Con el cambio de siglo, tres cosas cruciales han quedado claras sobre el último territorio de los descubrimientos terrestres. La primera probablemente se consiga en una década. La segunda es casi seguro que se conseguirá en dos ubicaciones: en la región de Abjasia de la República de Georgia, y en el estado de Oaxaca, al sur de México. Por último, sólo uno de dos posibles nombres encabezará el equipo explorador que se gane un puesto junto a figuras como Amundsen y Hillary en el panteón de las exploraciones. Son el ucraniano Alexander Klimchouk y el norteamericano Bill Stone, los cuales han dedicado sus vidas a la exploración de las profundidades de la Tierra.

Las grutas y cavernas invitan a la yuxtaposición de opuestos: luz y oscuridad, superficie y subterráneo, seguridad y horror. Alexander Klimchouk y Bill Stone han cumplido ambos los cincuenta, pero son tan diferentes como puedan serlo dos hombres cualesquiera; ejemplos perfectos de esa lista de opuestos. Klimchouk es bajo y delgado. Stone es una torre de músculos. Klimchouk es callado, modesto y amigable. Stone es osado, presuntuoso y dominante. Klimchouk lleva décadas felizmente casado con la misma mujer. Stone se divorció en 1992 y ha mantenido desde entonces varias relaciones con mujeres fuertes, atractivas y voluntariosas, todas ellas vinculadas con actividades al aire libre. Actualmente, Stone está comprometido con la espeleóloga Vickie Siegel, y planea casarse en mayo de 2010. Sin embargo, ambos se parecen en dos aspectos clave: ambos son científicos y ambos son exploradores en el sentido clásico en que conocemos a Magallanes, Amundsen y Armstrong; gente dispuesta a arriesgarlo todo, incluso sus vidas y las de los demás, por otro gran descubrimiento.

Otros exploradores y científicos comprendieron la naturaleza histórica de estos descubrimientos. También asumieron que, por las razones antes expuestas, podrían pasar inadvertidos, lo cual sería doblemente trágico. Primero, porque quien lo arriesga todo por una meta merece todo el reconocimiento y las recompensas del mundo. Segundo y tal vez más importante, porque este descubrimiento no sólo sería histórico sino también triste, ya que marcaría el final de la búsqueda que durante milenios ha llevado a la humanidad a desentrañar los secretos más recónditos de la Tierra. Tan emocionante –y tal vez desquiciante– fue la perspectiva de llegar al final de esta epopeya que la revista National Geographic, habitualmente muy comedida, tomó prestada una frase de Julio Verne para describirla: «La carrera al centro de la Tierra».

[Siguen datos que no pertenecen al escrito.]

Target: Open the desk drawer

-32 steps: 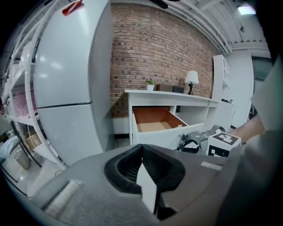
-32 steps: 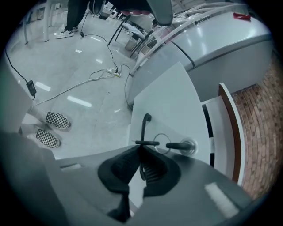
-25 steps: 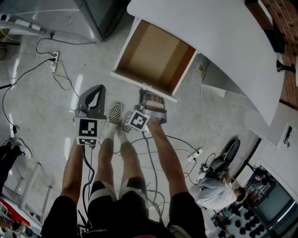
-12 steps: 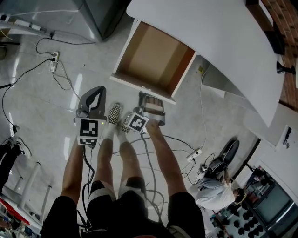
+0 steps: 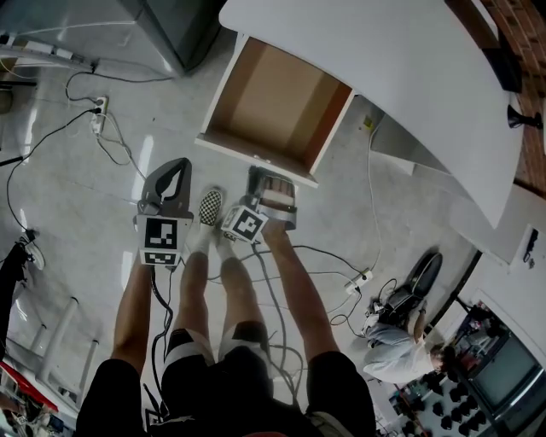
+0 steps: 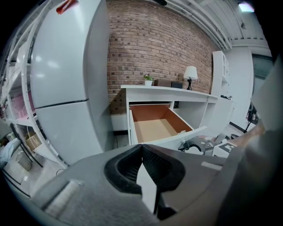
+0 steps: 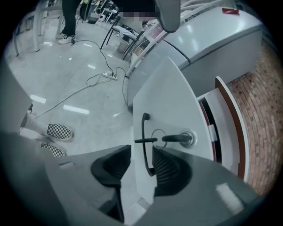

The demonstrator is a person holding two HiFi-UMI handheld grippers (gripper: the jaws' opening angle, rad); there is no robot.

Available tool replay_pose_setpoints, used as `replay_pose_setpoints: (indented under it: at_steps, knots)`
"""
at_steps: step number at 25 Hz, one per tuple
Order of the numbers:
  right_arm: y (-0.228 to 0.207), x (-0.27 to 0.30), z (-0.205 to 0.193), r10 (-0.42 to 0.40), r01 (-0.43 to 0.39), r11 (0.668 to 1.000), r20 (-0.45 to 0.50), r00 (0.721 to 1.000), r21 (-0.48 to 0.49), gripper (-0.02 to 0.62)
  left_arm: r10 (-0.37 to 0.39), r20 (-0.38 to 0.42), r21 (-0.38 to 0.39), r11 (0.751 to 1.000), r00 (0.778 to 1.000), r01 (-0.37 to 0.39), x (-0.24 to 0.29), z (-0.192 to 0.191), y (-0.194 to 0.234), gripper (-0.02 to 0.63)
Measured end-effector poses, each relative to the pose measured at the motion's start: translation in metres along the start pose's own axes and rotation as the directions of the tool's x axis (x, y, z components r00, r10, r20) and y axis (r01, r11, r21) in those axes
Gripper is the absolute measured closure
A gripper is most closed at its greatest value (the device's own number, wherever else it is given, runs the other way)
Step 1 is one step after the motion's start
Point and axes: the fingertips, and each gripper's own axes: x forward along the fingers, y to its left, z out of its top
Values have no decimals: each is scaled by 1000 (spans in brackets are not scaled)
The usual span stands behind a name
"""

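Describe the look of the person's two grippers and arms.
The left gripper and right gripper are grey with black ribbed pads and a black-and-white marker cube; cables trail behind. Forearms bare. The right gripper's jaws are opening, drawer handle between them.

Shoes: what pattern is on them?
The shoes are black-and-white checked, clearest in the right gripper view.

drawer [image 5: 273, 98] out from under desk [image 5: 384, 68] | shoes [image 5: 211, 207] before drawer front | fridge [image 5: 162, 26] left of desk
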Motion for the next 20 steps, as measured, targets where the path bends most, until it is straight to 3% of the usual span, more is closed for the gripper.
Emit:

En el amanecer del nuevo milenio, ya estaban dispuestos los decorados para el drama, como el que protagonizaron en sana competencia y con resultados históricos y terroríficos Roald Amundsen y Robert Falcon Scott durante la conquista del Polo Sur.

Este libro narra la historia de la carrera emprendida para alcanzar el último gran descubrimiento, y también narra el relato de los hombres y mujeres que ganaron y perdieron.